Work task> Any picture must be dropped, but each line of the data should be duplicated exactly.

The data>

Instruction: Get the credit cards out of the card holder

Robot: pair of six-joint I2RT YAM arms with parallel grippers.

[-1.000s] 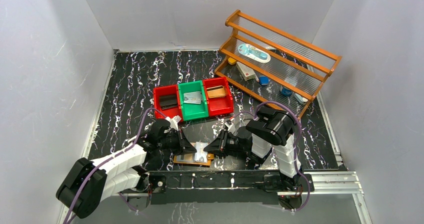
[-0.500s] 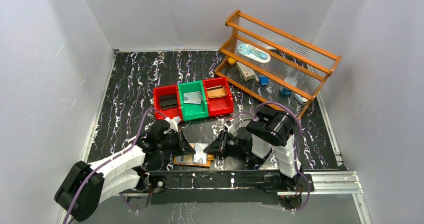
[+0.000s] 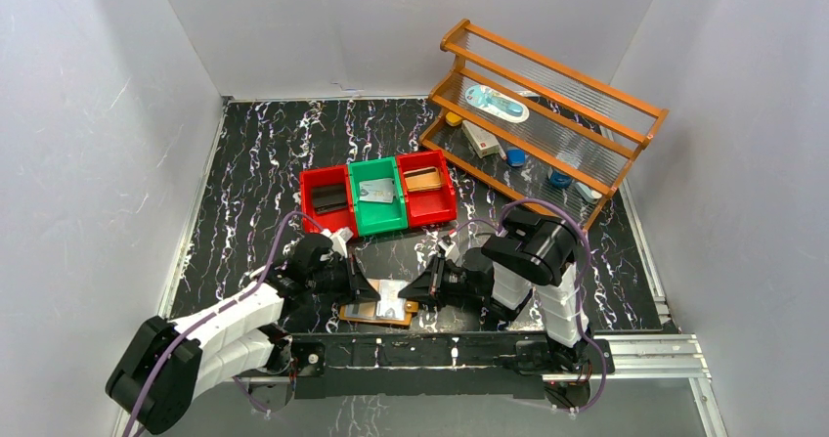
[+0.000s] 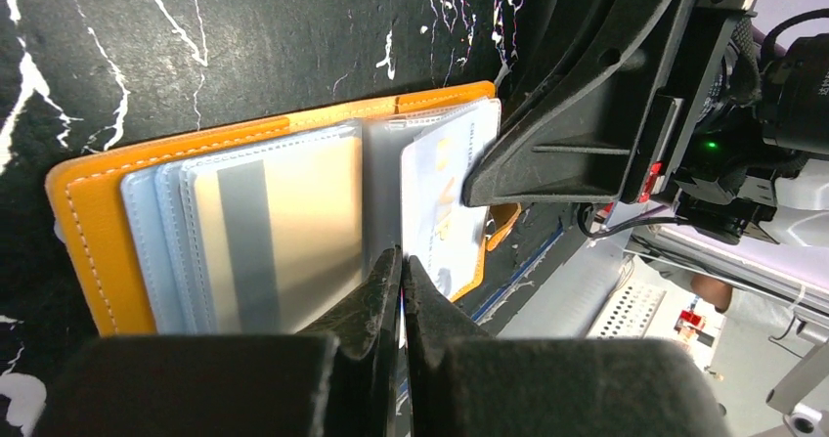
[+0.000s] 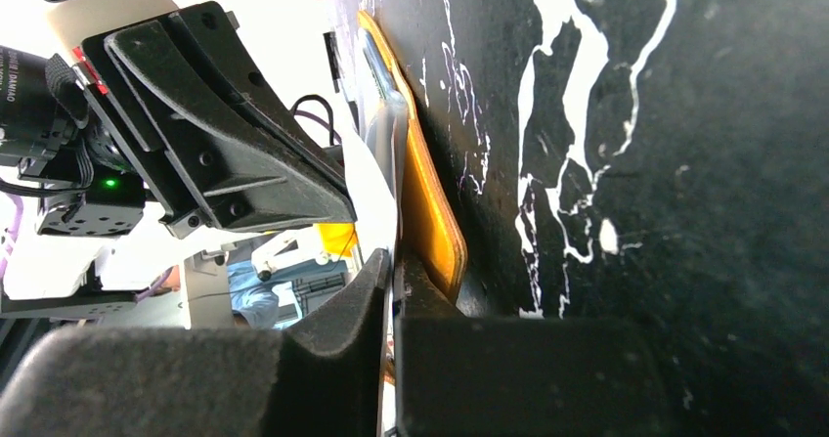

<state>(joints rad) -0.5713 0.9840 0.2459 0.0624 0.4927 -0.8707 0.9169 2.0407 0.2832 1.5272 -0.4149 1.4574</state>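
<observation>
The tan-orange card holder [image 3: 364, 311] lies open on the black table near the front edge, between my two grippers. In the left wrist view its cover [image 4: 88, 222] holds clear pockets, with a silver-gold card [image 4: 283, 232] with a grey stripe and a pale blue card [image 4: 440, 212]. My left gripper [image 4: 401, 256] is shut on a thin pocket leaf at the spine. My right gripper [image 5: 394, 266] is shut on a thin pale sheet, apparently the pale card, at the holder's right edge [image 5: 430, 212]. From above, the left gripper [image 3: 374, 291] and the right gripper [image 3: 407, 291] nearly touch.
Three bins stand behind the holder: a red one [image 3: 327, 199] with a black wallet, a green one [image 3: 377, 195] with a card, a red one [image 3: 426, 188] with a brown case. A wooden rack [image 3: 547, 114] is at the back right. The arms' metal rail [image 3: 440, 349] runs along the front.
Almost nothing has changed. Both grippers stay shut at the card holder, and the left arm's rear part has shifted slightly.
</observation>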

Solution>
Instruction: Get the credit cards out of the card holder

Robot: pair of six-joint I2RT YAM arms with parallel grippers.

[-1.000s] 
[-0.500s] 
[+0.000s] 
[+0.000s] 
[+0.000s] 

<state>(joints rad) -0.5713 0.9840 0.2459 0.0624 0.4927 -0.8707 0.9169 2.0407 0.2832 1.5272 -0.4149 1.4574</state>
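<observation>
The tan-orange card holder [image 3: 364, 311] lies open on the black table near the front edge, between my two grippers. In the left wrist view its cover [image 4: 88, 222] holds clear pockets, with a silver-gold card [image 4: 283, 232] with a grey stripe and a pale blue card [image 4: 440, 212]. My left gripper [image 4: 401, 256] is shut on a thin pocket leaf at the spine. My right gripper [image 5: 394, 266] is shut on a thin pale sheet, apparently the pale card, at the holder's right edge [image 5: 430, 212]. From above, the left gripper [image 3: 374, 291] and the right gripper [image 3: 407, 291] nearly touch.
Three bins stand behind the holder: a red one [image 3: 327, 199] with a black wallet, a green one [image 3: 377, 195] with a card, a red one [image 3: 426, 188] with a brown case. A wooden rack [image 3: 547, 114] is at the back right. The arms' metal rail [image 3: 440, 349] runs along the front.
Almost nothing has changed. Both grippers stay shut at the card holder, and the left arm's rear part has shifted slightly.
</observation>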

There's nothing left to add to the answer.